1、 Whether an executable program file of any process can be started as a process , It depends on whether the initiator has Execution Authority on the program file

2、 After starting as a process , The process belongs to the main initiator , The process group is the initiator Group

3、 Permissions for a process to access a file , It depends on the initiator of the process

  a、 The originator of the process , The owner of the same document ： Then the application file belongs to the primary authority

  b、 The originator of the process , Belongs to the file group ： Then the file belongs to group permission is applied

  c、 Apply file other permissions

Binary executable suid Authority function

    Can any executable file be started as a process ： It depends on whether the initiator has execution permission for the program file

    After starting as a process , The owner of the process is the owner of the original program file

   suid Valid only for binary executables

   suid Setting on the directory makes no sense

suid Permission setting

  chmod u+s file...   chmod 6xxx file chmod u-s file ...

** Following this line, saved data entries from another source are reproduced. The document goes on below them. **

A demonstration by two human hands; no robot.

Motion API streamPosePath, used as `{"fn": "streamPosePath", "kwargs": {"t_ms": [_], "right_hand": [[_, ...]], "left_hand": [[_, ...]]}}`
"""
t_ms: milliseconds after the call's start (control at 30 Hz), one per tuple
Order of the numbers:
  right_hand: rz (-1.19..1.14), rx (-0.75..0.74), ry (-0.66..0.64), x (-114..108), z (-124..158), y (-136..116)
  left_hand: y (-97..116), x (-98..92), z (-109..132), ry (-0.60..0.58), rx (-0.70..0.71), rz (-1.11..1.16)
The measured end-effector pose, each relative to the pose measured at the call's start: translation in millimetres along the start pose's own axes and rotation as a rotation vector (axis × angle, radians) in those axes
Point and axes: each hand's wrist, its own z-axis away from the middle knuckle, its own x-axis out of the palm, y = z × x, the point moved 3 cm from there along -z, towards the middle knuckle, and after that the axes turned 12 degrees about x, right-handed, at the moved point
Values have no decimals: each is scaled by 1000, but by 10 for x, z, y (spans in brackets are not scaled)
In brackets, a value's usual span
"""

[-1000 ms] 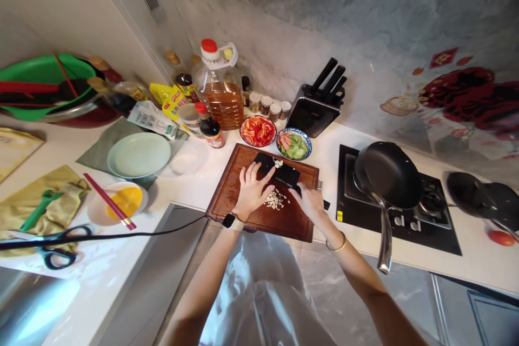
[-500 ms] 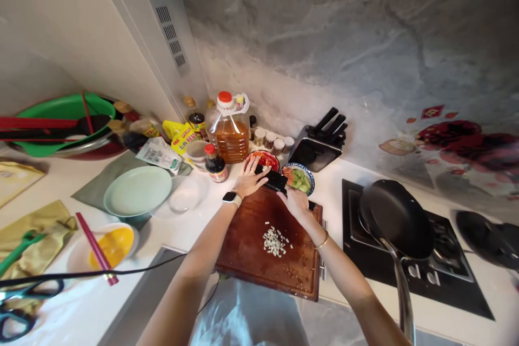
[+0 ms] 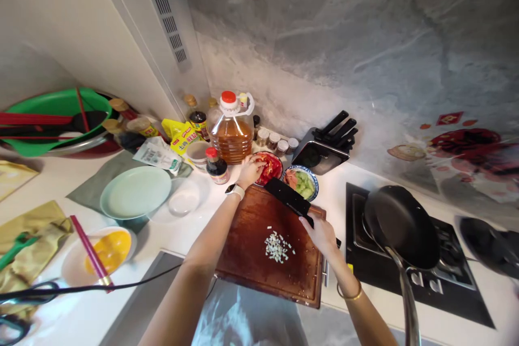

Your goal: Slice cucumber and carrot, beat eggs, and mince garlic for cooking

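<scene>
My right hand (image 3: 322, 232) is closed round the handle of a black cleaver (image 3: 286, 195), whose dark blade slants up and left over the far edge of the wooden cutting board (image 3: 251, 251). The blade's tip is close to a plate of red cut pieces (image 3: 271, 169). My left hand (image 3: 250, 171) is at this plate's left side, fingers bent over the red pieces and holding nothing that I can see. A small heap of chopped white bits (image 3: 278, 247) lies on the board. Beyond the blade stands a blue-rimmed bowl (image 3: 315, 186) with green and pinkish slices.
A frying pan (image 3: 399, 227) rests on the stove (image 3: 357, 259) at the right. Behind the board are a knife block (image 3: 324, 155), an oil jug (image 3: 232, 138) and a sauce bottle (image 3: 217, 167). To the left stand a pale green plate (image 3: 135, 192) and a bowl of beaten egg (image 3: 132, 243).
My left hand has left the cleaver blade and moved to the plate of red pieces. My right hand has drawn the cleaver a little right and nearer, away from the plate.
</scene>
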Motion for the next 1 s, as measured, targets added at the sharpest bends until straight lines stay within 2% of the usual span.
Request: {"fn": "streamPosePath", "kwargs": {"t_ms": [100,200,300,367,433,500,600,700,800,1000], "right_hand": [[-168,48,-7,228,285,413],[-319,60,-9,501,688,847],[-388,45,-23,756,1160,1146],[-457,73,-50,904,1453,1227],[-590,179,-98,1041,1688,1227],[-789,335,-192,1177,1851,1171],[-1121,498,-407,1370,1972,1038],[-1353,591,-569,1538,2017,976],[-1460,675,-588,1707,2077,1013],[-1505,727,-531,1988,2201,1023]], "left_hand": [[169,-68,246,109,26,87],[417,-71,783,180,34,142],[695,68,1449,82,30,136],[851,206,1846,11,25,116],[976,349,2144,-61,35,94],[1068,466,2334,-114,34,52],[1161,581,2460,-151,-1,-41],[1212,643,2461,-147,-60,-113],[1253,675,2405,-164,-67,-117],[1372,681,2386,-277,69,-56]]}}
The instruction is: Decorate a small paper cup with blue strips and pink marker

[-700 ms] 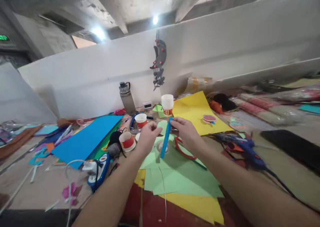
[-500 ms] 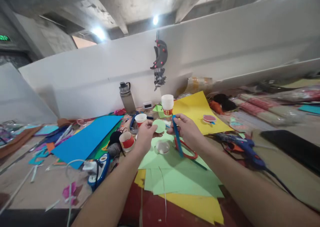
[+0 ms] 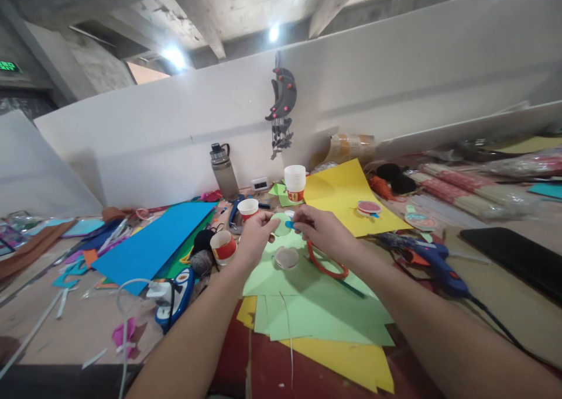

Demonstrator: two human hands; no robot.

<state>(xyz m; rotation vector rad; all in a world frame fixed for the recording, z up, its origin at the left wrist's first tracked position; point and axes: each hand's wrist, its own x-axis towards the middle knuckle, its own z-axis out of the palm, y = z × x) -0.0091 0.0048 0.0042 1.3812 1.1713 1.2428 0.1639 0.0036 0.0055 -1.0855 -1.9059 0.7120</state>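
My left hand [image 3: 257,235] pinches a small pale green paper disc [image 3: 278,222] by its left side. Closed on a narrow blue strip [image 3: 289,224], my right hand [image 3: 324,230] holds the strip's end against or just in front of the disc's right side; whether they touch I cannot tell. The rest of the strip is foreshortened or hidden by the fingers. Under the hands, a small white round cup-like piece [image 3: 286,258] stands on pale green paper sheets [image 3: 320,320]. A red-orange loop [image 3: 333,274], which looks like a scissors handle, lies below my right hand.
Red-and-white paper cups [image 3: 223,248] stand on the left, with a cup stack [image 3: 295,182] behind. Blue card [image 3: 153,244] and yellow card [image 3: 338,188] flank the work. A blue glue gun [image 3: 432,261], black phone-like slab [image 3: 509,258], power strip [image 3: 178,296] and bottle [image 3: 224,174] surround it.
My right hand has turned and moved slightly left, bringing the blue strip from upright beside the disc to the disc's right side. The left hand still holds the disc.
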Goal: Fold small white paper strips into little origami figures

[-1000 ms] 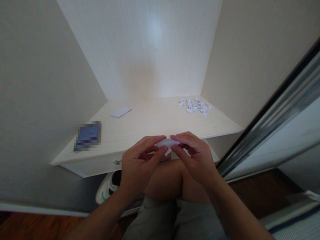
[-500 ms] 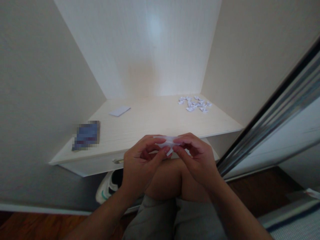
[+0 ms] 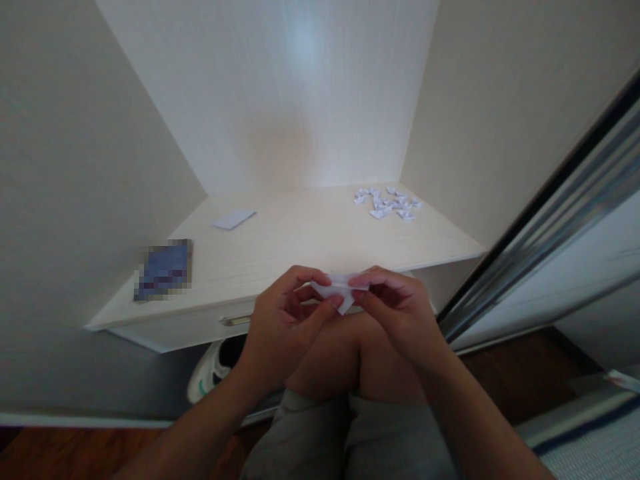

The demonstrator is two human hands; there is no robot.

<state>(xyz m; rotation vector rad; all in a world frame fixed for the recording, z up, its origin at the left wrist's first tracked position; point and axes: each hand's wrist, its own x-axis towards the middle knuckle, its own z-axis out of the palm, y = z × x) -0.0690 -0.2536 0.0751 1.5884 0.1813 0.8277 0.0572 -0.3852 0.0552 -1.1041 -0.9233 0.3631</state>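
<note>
Between my two hands, above my knees and just in front of the shelf's edge, is a small piece of folded white paper (image 3: 341,287). My left hand (image 3: 293,320) pinches its left side between thumb and fingers. On the right side, the thumb and fingertips of my right hand (image 3: 395,307) grip it. A pointed flap hangs below the folded band between the thumbs. The fingertips behind the paper are partly hidden. Several small folded white paper pieces (image 3: 385,204) lie in a cluster at the shelf's back right.
On the white shelf (image 3: 295,233), a flat white paper stack (image 3: 234,219) lies at the left, with a blurred blue item (image 3: 164,270) nearer the front. Below are a drawer handle (image 3: 236,321) and a white shoe (image 3: 206,373). A sliding door track (image 3: 540,220) runs along the right.
My left fingers have shifted slightly off the paper's upper edge, leaving more of the folded paper showing. The whole view has shifted a little. Both hands keep their pinch.
</note>
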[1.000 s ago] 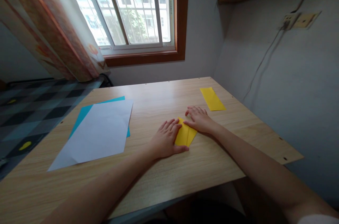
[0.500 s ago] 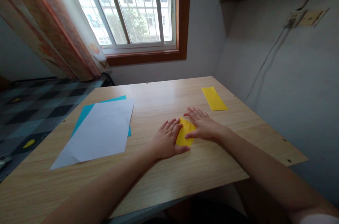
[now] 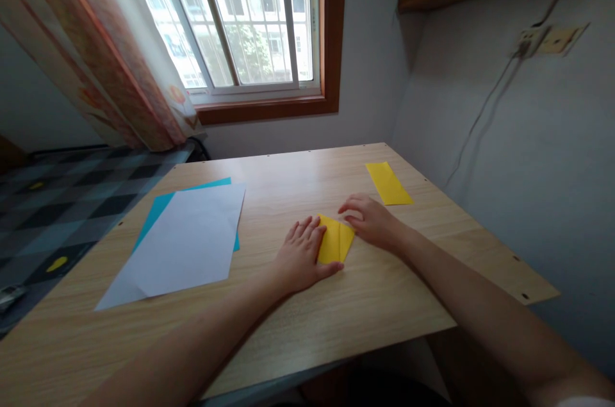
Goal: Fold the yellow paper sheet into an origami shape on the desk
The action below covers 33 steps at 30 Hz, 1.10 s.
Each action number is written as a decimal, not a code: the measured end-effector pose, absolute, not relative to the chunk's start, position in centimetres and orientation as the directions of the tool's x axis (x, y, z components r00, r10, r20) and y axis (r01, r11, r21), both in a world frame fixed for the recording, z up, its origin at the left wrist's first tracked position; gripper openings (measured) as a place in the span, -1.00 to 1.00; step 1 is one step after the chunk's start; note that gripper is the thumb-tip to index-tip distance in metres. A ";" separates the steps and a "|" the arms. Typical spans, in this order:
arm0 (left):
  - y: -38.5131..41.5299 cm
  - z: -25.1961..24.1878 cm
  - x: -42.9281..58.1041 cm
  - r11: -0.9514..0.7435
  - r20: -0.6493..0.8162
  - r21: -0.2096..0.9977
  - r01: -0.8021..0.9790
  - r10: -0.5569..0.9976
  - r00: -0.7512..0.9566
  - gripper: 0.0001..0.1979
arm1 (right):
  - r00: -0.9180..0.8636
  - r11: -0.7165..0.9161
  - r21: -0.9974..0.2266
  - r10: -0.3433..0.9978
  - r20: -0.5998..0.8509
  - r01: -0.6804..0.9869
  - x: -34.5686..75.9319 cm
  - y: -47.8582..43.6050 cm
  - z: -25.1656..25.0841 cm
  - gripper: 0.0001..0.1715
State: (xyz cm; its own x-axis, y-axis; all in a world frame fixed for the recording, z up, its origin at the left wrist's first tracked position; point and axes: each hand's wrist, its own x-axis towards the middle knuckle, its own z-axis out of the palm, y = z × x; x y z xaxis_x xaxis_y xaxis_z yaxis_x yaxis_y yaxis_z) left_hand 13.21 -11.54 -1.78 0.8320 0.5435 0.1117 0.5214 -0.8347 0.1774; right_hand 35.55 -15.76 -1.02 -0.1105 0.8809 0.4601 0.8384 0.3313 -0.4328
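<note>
A small folded piece of yellow paper (image 3: 331, 241) lies on the wooden table, with a crease running down it toward its right side. My left hand (image 3: 303, 254) rests flat over its left part, fingers spread and thumb along the lower edge. At the paper's right corner is my right hand (image 3: 369, 220), its fingers slightly curled and apart, with nothing visible in them. Whether its fingertips touch the paper I cannot tell.
A yellow paper strip (image 3: 389, 184) lies at the back right of the table (image 3: 269, 336). To the left, a white sheet (image 3: 192, 237) overlaps a blue sheet (image 3: 152, 218). A window (image 3: 250, 22) and a wall socket (image 3: 531, 41) are beyond.
My right hand has drawn off the folded paper to its right corner, uncovering the crease and right side. My left hand stays on the paper. The view has shifted slightly.
</note>
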 end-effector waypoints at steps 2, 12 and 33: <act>-11.4 -1.7 13.2 -0.828 0.098 0.180 0.530 0.551 0.828 -0.14 | -0.259 0.449 -0.476 0.874 0.412 0.757 34.9 -16.1 -0.7 -0.83; -6.0 0.9 10.3 -0.902 0.024 0.379 0.206 0.233 0.972 -0.28 | -0.364 0.512 -0.545 0.858 0.362 0.664 35.1 -15.9 -1.2 -0.81; -6.7 1.2 11.1 -0.984 0.237 0.181 0.004 0.047 0.970 -0.75 | -0.302 0.431 -0.684 0.902 0.309 0.588 36.2 -15.5 -1.4 -0.80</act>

Get rid of s After permission , There is an error in changing the password

To endow with suid The permission can be updated successfully （ Conclusion ： have suid Authority ;lgw The user calls passwd On command , Temporarily available /usr/bin/passwd The authority of the owner of and then on shadows updated ）

Special privileges sgid

On the binary executable sgid Authority function （ occupy group The execution permission bit of ,  The numerical method is 2）

  Can any executable program file be driven as a process ： It depends on whether the initiator has execution permission for the program file

  After starting as a process , The process group is the owner of the source program file

sgid Permission setting   chmod g+s file...  chmod 2xxx file  chmod g-s file...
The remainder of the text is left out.